§ **Instructions to follow**
Copying rule for the data below: pictures stay out, and only the lines from the one with "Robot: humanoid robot" down to the one with "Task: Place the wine", inclusive, are repeated exactly.

Records shown: Begin

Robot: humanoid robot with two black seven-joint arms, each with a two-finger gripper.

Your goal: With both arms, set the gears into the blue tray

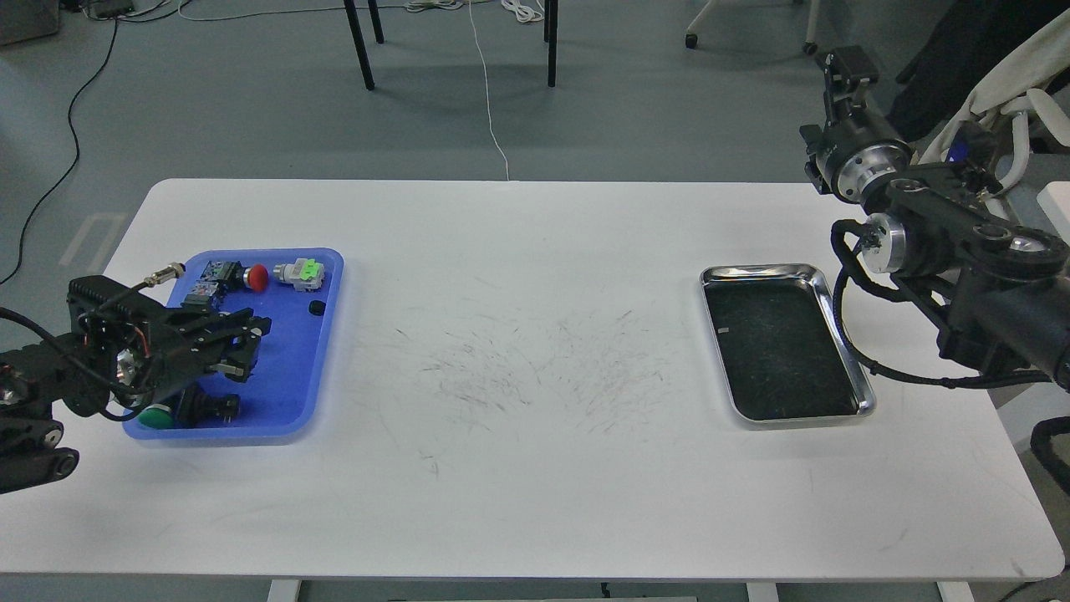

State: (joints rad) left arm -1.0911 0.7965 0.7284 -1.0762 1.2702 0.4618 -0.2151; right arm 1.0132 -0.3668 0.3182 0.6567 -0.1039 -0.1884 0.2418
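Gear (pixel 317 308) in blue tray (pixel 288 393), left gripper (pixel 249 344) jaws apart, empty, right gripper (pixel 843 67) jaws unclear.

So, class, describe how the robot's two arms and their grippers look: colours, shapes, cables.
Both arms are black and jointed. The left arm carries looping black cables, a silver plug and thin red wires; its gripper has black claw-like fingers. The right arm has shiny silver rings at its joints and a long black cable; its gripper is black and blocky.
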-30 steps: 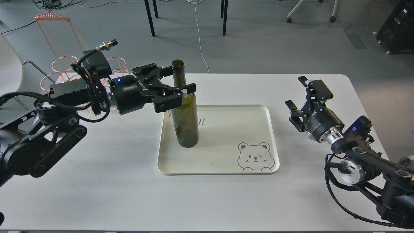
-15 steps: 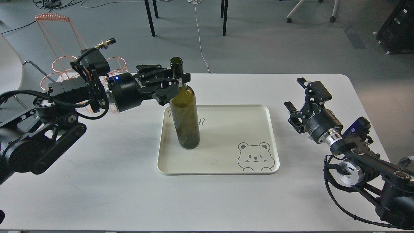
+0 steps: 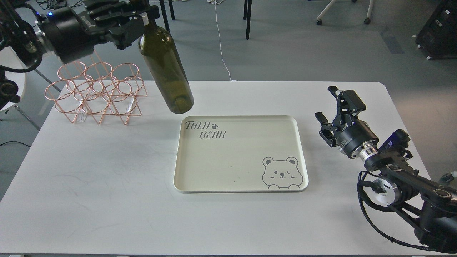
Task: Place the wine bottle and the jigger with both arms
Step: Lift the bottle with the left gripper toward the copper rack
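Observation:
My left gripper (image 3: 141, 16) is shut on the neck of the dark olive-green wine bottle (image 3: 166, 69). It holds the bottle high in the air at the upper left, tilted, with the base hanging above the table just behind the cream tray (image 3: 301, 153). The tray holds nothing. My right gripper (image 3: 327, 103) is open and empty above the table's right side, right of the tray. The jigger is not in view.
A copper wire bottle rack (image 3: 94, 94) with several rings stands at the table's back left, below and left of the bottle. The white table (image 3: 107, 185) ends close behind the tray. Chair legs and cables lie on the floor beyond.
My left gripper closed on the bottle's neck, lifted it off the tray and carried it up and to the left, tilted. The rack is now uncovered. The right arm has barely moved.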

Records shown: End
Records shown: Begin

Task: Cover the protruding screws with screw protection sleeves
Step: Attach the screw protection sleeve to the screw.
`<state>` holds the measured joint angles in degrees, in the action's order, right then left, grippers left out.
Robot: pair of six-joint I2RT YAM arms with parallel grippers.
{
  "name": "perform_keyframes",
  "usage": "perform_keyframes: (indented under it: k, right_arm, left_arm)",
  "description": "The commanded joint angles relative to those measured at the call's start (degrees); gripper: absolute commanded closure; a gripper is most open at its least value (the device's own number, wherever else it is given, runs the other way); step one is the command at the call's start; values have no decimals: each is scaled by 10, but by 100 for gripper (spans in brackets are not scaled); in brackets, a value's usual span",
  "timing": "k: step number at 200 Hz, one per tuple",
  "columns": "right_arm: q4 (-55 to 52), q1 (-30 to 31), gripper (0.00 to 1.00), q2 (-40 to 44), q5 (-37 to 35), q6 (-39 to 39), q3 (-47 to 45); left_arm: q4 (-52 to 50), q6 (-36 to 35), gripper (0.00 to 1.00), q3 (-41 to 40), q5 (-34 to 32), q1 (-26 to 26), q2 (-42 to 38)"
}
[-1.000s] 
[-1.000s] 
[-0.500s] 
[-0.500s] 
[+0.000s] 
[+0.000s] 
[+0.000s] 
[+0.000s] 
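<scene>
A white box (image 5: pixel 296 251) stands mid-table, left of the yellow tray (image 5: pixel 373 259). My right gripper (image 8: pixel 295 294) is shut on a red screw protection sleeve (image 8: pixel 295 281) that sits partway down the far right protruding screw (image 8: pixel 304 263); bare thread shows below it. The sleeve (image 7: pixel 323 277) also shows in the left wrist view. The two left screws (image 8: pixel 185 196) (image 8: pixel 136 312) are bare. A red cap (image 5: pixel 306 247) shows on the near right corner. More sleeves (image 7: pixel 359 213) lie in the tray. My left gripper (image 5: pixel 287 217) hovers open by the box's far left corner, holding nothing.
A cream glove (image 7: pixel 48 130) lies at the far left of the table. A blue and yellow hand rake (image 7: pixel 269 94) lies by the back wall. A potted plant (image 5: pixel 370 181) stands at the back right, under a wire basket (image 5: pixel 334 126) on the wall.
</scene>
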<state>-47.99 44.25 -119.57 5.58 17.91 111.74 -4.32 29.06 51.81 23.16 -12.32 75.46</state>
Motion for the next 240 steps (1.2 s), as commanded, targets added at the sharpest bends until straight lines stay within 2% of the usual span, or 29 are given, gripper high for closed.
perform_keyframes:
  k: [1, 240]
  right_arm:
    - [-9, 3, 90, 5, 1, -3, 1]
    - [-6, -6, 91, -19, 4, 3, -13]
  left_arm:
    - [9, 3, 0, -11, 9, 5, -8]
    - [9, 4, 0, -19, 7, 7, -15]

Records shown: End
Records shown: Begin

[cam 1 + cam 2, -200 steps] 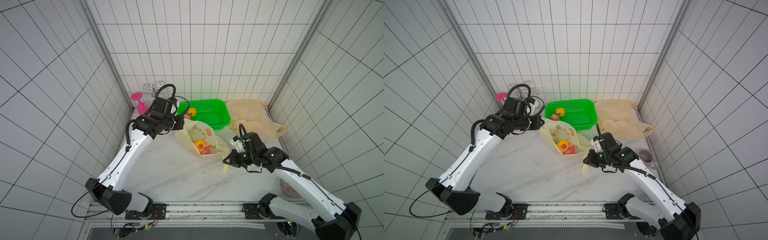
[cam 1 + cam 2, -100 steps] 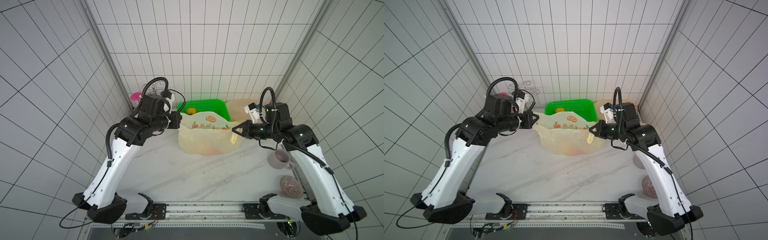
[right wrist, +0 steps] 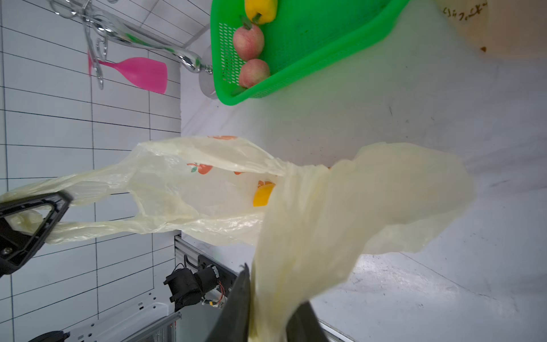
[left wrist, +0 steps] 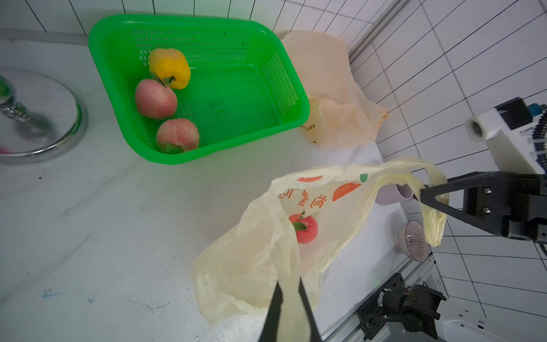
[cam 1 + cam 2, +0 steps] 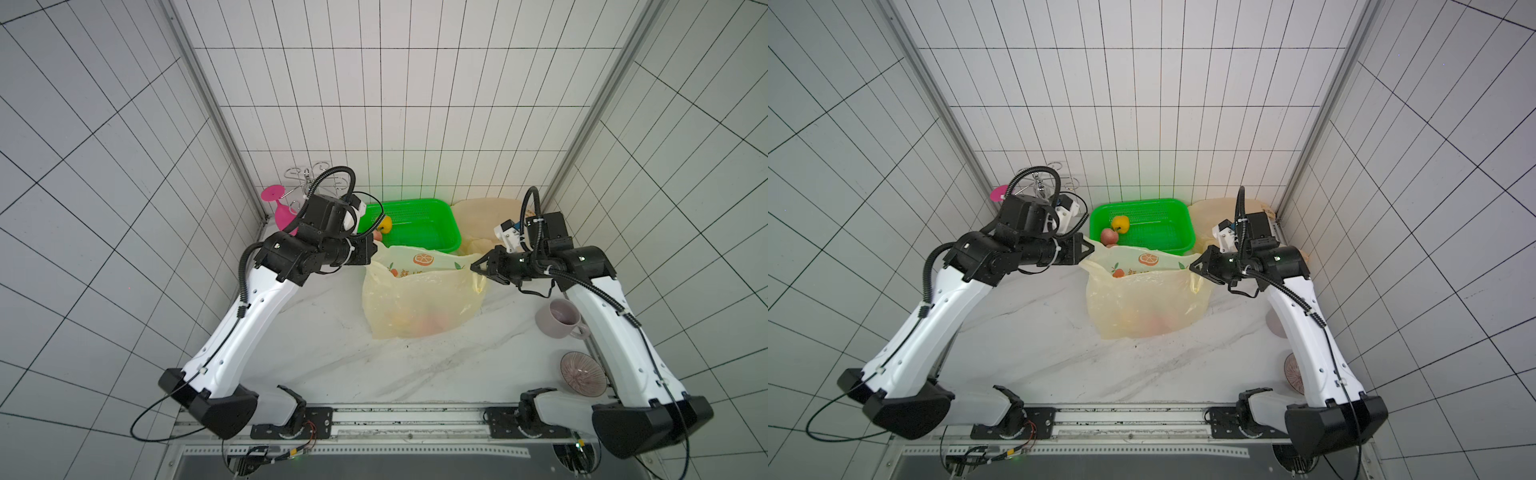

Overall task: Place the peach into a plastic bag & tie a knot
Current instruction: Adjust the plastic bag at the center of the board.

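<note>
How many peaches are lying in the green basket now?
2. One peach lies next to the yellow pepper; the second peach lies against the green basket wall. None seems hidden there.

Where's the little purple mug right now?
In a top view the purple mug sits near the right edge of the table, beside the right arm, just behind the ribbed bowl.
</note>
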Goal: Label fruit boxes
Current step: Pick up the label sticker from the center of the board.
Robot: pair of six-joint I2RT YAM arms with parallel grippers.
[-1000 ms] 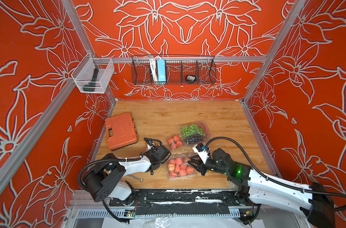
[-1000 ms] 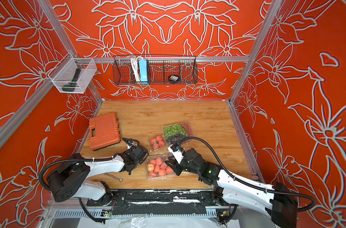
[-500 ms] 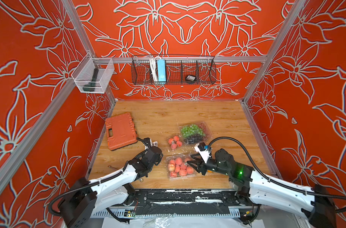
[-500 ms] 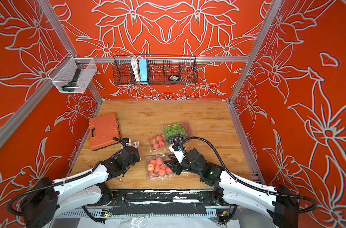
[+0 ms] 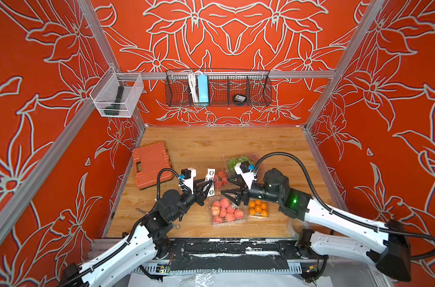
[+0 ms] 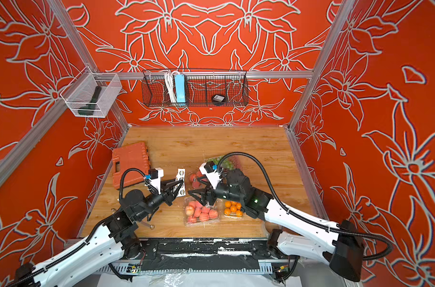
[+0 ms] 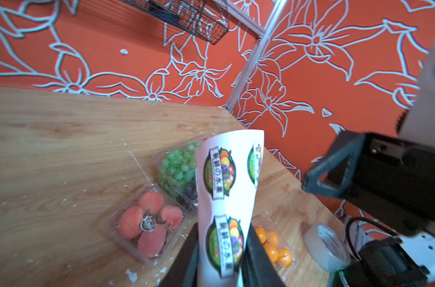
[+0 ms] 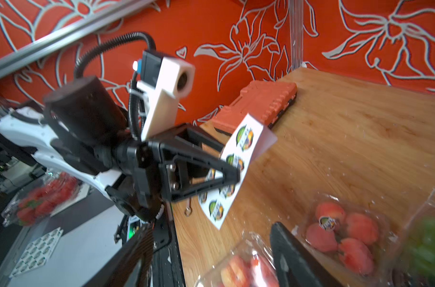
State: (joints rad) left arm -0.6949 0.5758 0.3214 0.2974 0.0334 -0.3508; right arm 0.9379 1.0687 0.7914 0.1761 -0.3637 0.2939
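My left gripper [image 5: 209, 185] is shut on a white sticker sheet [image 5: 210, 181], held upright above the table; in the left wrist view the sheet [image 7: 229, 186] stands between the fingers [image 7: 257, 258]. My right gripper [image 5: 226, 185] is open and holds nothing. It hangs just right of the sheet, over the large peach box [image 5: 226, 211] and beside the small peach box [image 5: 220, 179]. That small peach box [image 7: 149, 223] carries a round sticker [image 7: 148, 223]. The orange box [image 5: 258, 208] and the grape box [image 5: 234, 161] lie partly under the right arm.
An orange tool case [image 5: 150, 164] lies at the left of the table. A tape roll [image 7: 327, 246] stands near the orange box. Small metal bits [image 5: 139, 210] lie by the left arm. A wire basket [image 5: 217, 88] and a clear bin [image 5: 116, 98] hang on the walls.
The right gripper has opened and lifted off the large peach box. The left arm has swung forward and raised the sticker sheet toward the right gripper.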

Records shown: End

§ **Solution for this task**
Robot: humanoid robot with two black seven-joint arms, each with a two-finger gripper.

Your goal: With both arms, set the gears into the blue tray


State: (joints rad) left arm -1.0911 0.7965 0.7284 -1.0762 1.2702 0.4618 -0.2151; right arm 1.0132 -0.3668 0.3182 0.6567 -0.1039 -0.1884 0.2418
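Gear (pixel 317 308) in blue tray (pixel 288 393), left gripper (pixel 249 344) jaws apart, empty, right gripper (pixel 843 67) jaws unclear.

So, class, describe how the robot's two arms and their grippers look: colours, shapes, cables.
Both arms are black and jointed. The left arm carries looping black cables, a silver plug and thin red wires; its gripper has black claw-like fingers. The right arm has shiny silver rings at its joints and a long black cable; its gripper is black and blocky.
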-30 steps: 
-15 steps: 
+0 steps: 
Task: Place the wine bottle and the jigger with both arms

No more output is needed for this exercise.